A crescente digitalização da economia e a ascensão dos criptoativos vieram desafiar os mecanismos tradicionais de troca de informações fiscais e de fiscalização na União Europeia. Neste contexto, a Diretiva (UE) 2023/2226 do Conselho, de 17 de outubro de 2023, conhecida como DAC8, representa uma ambiciosa revisão do quadro europeu de cooperação administrativa no domínio da fiscalidade, alargando o perímetro da troca automática de informações para incluir os prestadores de serviços de criptoativos e reforçando, em simultâneo, as obrigações já existentes para as instituições financeiras reportantes ao abrigo do regime do CRS.
A DAC8 nasce da necessidade de combater a fraude, evasão e elisão fiscais num mercado cada vez mais global e digital, onde a natureza descentralizada dos criptoativos dificulta o controlo e fiscalização por parte das autoridades fiscais. Inspirada no quadro internacional da OCDE e alinhada com o regulamento europeu MiCA, a DAC8 exige que os prestadores de serviços de criptoativos a operar na União Europeia recolham, verifiquem e comuniquem às autoridades fiscais um conjunto detalhado de informações sobre os seus utilizadores sujeitos a comunicação e as respetivas transações realizadas. O objetivo é garantir que todas as operações que envolvam criptoativos — sejam trocas entre criptoativos e moeda fiduciária, transferências para carteiras externas ou pagamentos de retalho de valor significativo — fiquem sob o escrutínio das administrações fiscais dos Estados-Membros.
Importa sublinhar que a DAC8 não se limita ao universo dos criptoativos. A Diretiva introduz alterações relevantes ao regime do CRS, aplicável às instituições financeiras “tradicionais”. Entre as principais novidades, destaca-se a introdução de novos campos de informação obrigatória nos ficheiros de reporte anual às autoridades fiscais, permitindo evidenciar, de forma mais robusta, os procedimentos de diligência devida adotados pelas instituições financeiras reportantes.
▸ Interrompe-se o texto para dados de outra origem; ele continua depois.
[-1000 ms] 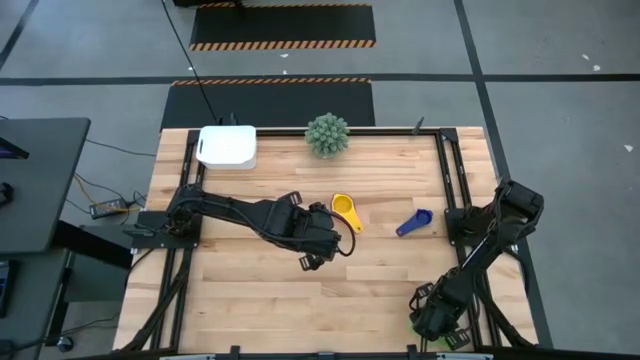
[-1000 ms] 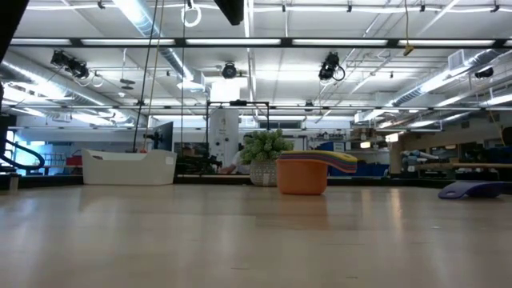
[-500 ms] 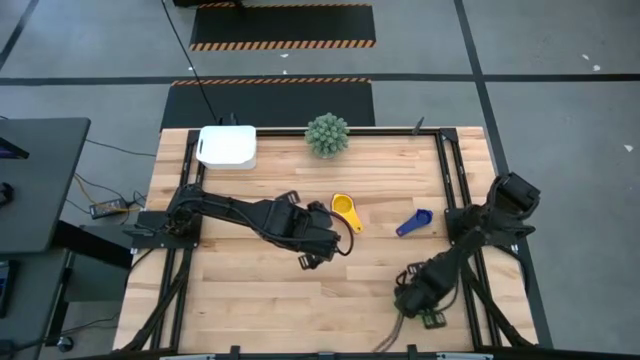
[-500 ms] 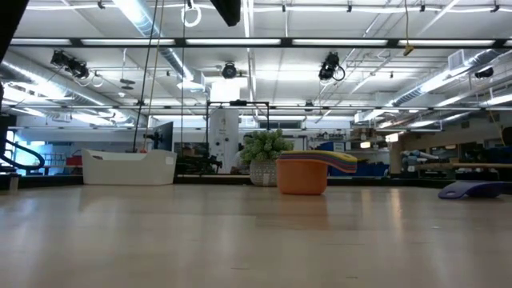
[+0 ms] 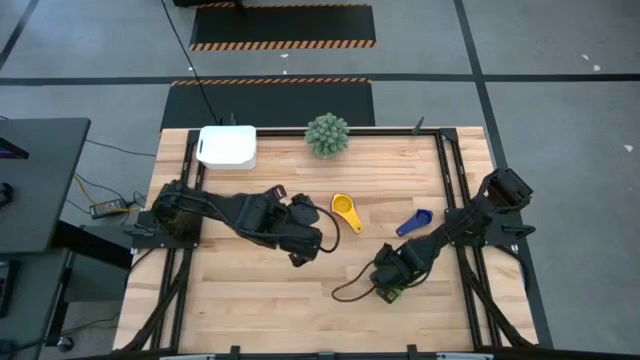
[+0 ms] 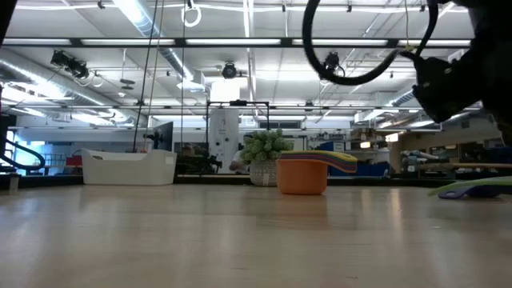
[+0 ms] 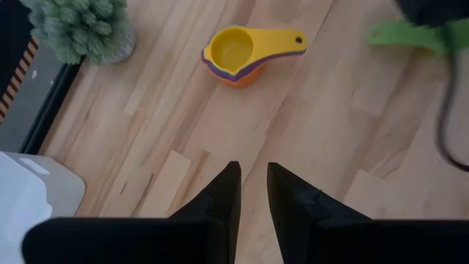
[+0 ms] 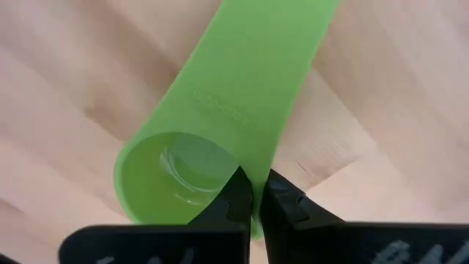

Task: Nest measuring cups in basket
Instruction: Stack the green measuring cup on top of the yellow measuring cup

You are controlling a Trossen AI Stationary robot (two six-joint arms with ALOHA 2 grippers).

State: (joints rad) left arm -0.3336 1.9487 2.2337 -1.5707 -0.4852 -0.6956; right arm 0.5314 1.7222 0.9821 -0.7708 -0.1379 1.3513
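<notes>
The right gripper [image 8: 253, 192] grips a small green plastic measuring cup [image 8: 220, 125] by its rim, fingers clenched. A yellow-topped stack of nested plastic cups [image 5: 345, 210] and a blue plastic cup [image 5: 414, 222] sit well apart from the white square basket [image 5: 227, 146], which looks unfilled. The left gripper [image 7: 251, 192] hovers nearly closed, holding nothing.

A bright green measuring cup [image 8: 220, 125] is seen over the pale striped wood of the table [image 5: 250, 290]; a yellow cup [image 7: 242, 53] is stacked on purple and orange ones, a blue cup [image 5: 414, 222] lies apart, the basket [image 5: 227, 146] is white, and the spiky plant [image 5: 327, 134] is grey-green
</notes>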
Destaca-se ainda a ampliação dos conceitos de “conta financeira” e de “instituição financeira reportante”, de modo a abranger produtos financeiros digitais que representam alternativas credíveis à detenção de dinheiro e de outros ativos financeiros através de contas já abrangidas pelo CRS.
Os Estados-Membros da União Europeia devem transpor a DAC8 até 31 de dezembro de 2025, com o primeiro reporte de informação relativo a criptoativos a ocorrer já em 2026. No entanto, em Portugal, a transposição da DAC8 permanece por concretizar, a escassos meses do termo do prazo legal.
Apesar da ausência de legislação nacional, as instituições portuguesas não devem adiar a sua preparação. A experiência recente — nomeadamente com o regime do CRS — demonstra que a adaptação a novas obrigações de reporte fiscal exige tempo, investimento em tecnologia, revisão de processos e procedimentos, e formação das equipas.
Assim, os prestadores de serviços de criptoativos devem, desde já, avaliar cuidadosamente se estão abrangidos pelo novo regime, realizando uma análise de gaps para identificar em que medida os procedimentos, processos e sistemas atualmente implementados permitem dar resposta às obrigações introduzidas pela DAC8. É igualmente fundamental que verifiquem se a documentação atualmente recolhida e mantida relativamente aos seus clientes é suficiente para cumprir as exigências de reporte que passarão a ser aplicáveis, assegurando que eventuais lacunas sejam colmatadas atempadamente e que a transição para o novo quadro regulatório decorra de forma eficiente e sem sobressaltos.
As instituições financeiras reportantes, por sua vez, devem adaptar os seus procedimentos de reporte de informação, garantindo que são capazes de capturar toda a nova informação de comunicação obrigatória e, simultaneamente, rever o inventário de produtos que comercializam, de modo a assegurar que todas as realidades abrangidas pela obrigação de comunicação ao abrigo do CRS estão efetivamente cobertas pelos processos e procedimentos implementados.
A DAC8 representa, assim, um novo paradigma de transparência fiscal na era digital, impondo desafios significativos, mas também oportunidades para reforçar a confiança no mercado europeu de criptoativos e consolidar a posição de Portugal como jurisdição de referência em matéria de compliance fiscal. O tempo para agir é agora: a preparação atempada é a única forma de garantir uma transição tranquila para o novo quadro regulatório.